### Work to complete
The whole listing, please: repeat it exactly, with the pictures left out.

### Information supplied
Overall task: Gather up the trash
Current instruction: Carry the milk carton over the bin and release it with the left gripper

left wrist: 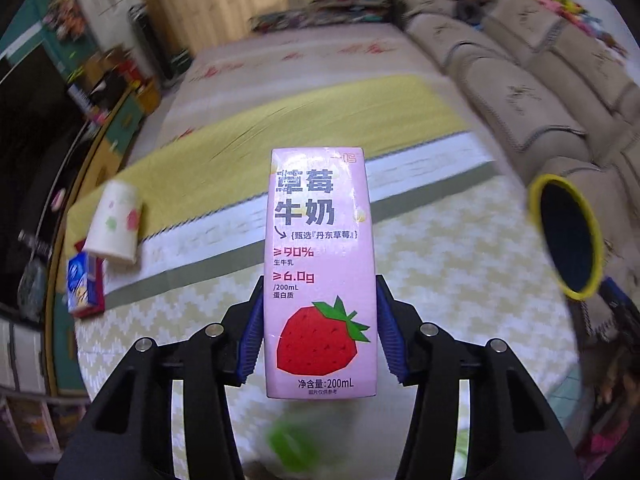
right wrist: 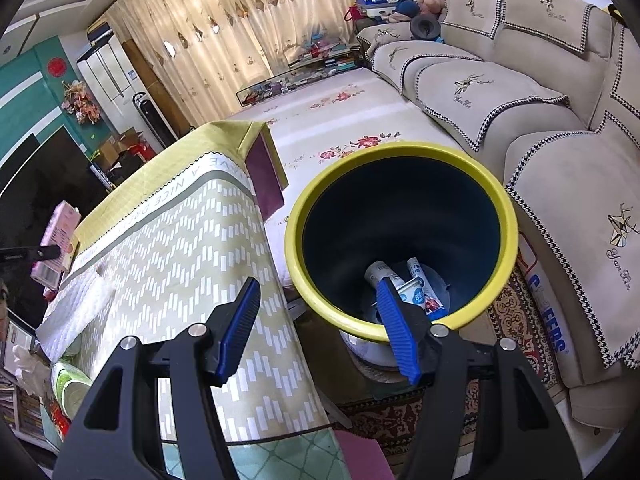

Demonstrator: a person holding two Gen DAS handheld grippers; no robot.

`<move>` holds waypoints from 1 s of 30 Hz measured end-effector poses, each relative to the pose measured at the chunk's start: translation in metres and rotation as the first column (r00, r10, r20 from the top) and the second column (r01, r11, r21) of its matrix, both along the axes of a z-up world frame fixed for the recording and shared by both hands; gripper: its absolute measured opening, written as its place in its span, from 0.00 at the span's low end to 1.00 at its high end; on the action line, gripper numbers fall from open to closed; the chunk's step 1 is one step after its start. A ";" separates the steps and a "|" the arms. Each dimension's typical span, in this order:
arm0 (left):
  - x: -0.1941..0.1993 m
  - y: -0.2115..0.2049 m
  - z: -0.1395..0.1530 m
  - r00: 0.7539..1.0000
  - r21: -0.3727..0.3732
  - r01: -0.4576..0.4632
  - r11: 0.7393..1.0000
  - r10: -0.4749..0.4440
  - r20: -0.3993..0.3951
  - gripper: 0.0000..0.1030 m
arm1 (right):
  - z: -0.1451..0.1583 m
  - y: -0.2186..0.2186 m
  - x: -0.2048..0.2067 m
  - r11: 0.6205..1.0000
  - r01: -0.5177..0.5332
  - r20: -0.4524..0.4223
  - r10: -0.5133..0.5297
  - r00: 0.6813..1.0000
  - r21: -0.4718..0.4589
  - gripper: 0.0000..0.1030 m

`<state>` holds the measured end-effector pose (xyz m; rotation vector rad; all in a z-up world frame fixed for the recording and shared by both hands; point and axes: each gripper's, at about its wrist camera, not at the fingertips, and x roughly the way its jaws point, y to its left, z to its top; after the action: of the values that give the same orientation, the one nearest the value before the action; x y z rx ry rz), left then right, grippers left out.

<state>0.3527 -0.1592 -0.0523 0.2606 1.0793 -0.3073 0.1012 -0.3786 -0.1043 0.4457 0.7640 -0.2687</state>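
- The left gripper point(left wrist: 320, 332) points steeply down over the table point(left wrist: 460, 280), clenched on a pink milk carton point(left wrist: 320, 272); both blue pads point(left wrist: 253, 336) press its lower sides.
- The carton stands upright in the grip, clear of the table.
- The right gripper point(right wrist: 318, 328) tilts down at the table edge, jaws apart with nothing between them.
- A yellow-rimmed bin point(right wrist: 296, 216) sits just beside the table, below the right gripper, with wrappers point(right wrist: 416, 292) at its bottom.
- A paper cup point(left wrist: 114, 220) lies tipped on the table's far left, a blue box point(left wrist: 82, 284) near it.
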 end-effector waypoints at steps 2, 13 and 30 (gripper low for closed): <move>-0.016 -0.019 0.010 0.998 -0.014 0.060 0.998 -0.060 0.013 0.49 | 0.000 -0.001 -0.004 1.000 0.007 0.002 -0.007 1.000 -0.002 0.56; -0.084 -0.201 -0.004 0.907 -0.050 0.419 0.907 -0.420 -0.031 0.49 | 0.007 -0.028 -0.050 0.995 0.099 0.023 -0.098 0.995 -0.032 0.56; -0.053 -0.386 -0.102 0.856 -0.001 0.495 0.869 -0.488 -0.169 0.72 | -0.010 -0.070 -0.077 0.984 0.177 -0.010 -0.177 0.984 -0.005 0.56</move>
<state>0.3000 -0.5453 -0.1542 0.5625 1.1730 -0.7790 0.0240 -0.4485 -0.1147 0.5094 0.7350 -0.4395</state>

### Result below
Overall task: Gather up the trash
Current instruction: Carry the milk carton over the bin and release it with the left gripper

left wrist: 
right wrist: 

Demonstrator: a person holding two Gen DAS handheld grippers; no robot.

`<move>` holds waypoints from 1 s of 30 Hz measured end-effector poses, each relative to the pose measured at the chunk's start: translation in metres and rotation as the first column (r00, r10, r20 from the top) and the second column (r01, r11, r21) of its matrix, both along the axes of a z-up world frame fixed for the recording and shared by both hands; gripper: its absolute measured opening, written as its place in its span, from 0.00 at the span's low end to 1.00 at its high end; on the action line, gripper numbers fall from open to closed; the chunk's step 1 is one step after its start. A ";" separates the steps and a "|" the arms. Each dimension's typical span, in this order:
arm0 (left):
  - x: -0.1941..0.1993 m
  - y: -0.2115..0.2049 m
  - z: -0.1395..0.1530 m
  - r00: 0.7539..1.0000
  - r21: -0.3727..0.3732
  - r01: -0.4576..0.4632
  - r11: 0.7393..1.0000
  - r10: -0.4749..0.4440
  - r20: -0.3993..0.3951
  - gripper: 0.0000..0.1030 m
arm1 (right):
  - z: -0.1451..0.1583 m
  - y: -0.2186..0.2186 m
  - x: -0.2048..0.2067 m
  - r11: 0.6205..1.0000
  - r01: -0.5177..0.5332
  - r20: -0.4524..0.4223
  - r10: -0.5133..0.5297
  - r00: 0.6813..1.0000
  - r21: -0.4718..0.4589
  - gripper: 0.0000..0.1030 m

`<state>` holds the measured end-effector pose (xyz m; rotation vector rad; all in a z-up world frame fixed for the recording and shared by both hands; point and axes: each gripper's, at about its wrist camera, not at the fingertips, and x roughly the way its jaws point, y to its left, z to its top; after the action: of the values that give the same orientation, the one nearest the value before the action; x y z rx ry rz), left then right, grippers left out.

<state>0.3527 -0.1592 -0.0523 0.2606 1.0793 -0.3073 0.1012 -0.3786 -0.1043 0.4457 0.7640 -0.2687</state>
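- The left gripper point(left wrist: 320, 332) points steeply down over the table point(left wrist: 460, 280), clenched on a pink milk carton point(left wrist: 320, 272); both blue pads point(left wrist: 253, 336) press its lower sides.
- The carton stands upright in the grip, clear of the table.
- The right gripper point(right wrist: 318, 328) tilts down at the table edge, jaws apart with nothing between them.
- A yellow-rimmed bin point(right wrist: 296, 216) sits just beside the table, below the right gripper, with wrappers point(right wrist: 416, 292) at its bottom.
- A paper cup point(left wrist: 114, 220) lies tipped on the table's far left, a blue box point(left wrist: 82, 284) near it.
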 end-effector waypoints at steps 2, 13 and 30 (gripper low for closed): <move>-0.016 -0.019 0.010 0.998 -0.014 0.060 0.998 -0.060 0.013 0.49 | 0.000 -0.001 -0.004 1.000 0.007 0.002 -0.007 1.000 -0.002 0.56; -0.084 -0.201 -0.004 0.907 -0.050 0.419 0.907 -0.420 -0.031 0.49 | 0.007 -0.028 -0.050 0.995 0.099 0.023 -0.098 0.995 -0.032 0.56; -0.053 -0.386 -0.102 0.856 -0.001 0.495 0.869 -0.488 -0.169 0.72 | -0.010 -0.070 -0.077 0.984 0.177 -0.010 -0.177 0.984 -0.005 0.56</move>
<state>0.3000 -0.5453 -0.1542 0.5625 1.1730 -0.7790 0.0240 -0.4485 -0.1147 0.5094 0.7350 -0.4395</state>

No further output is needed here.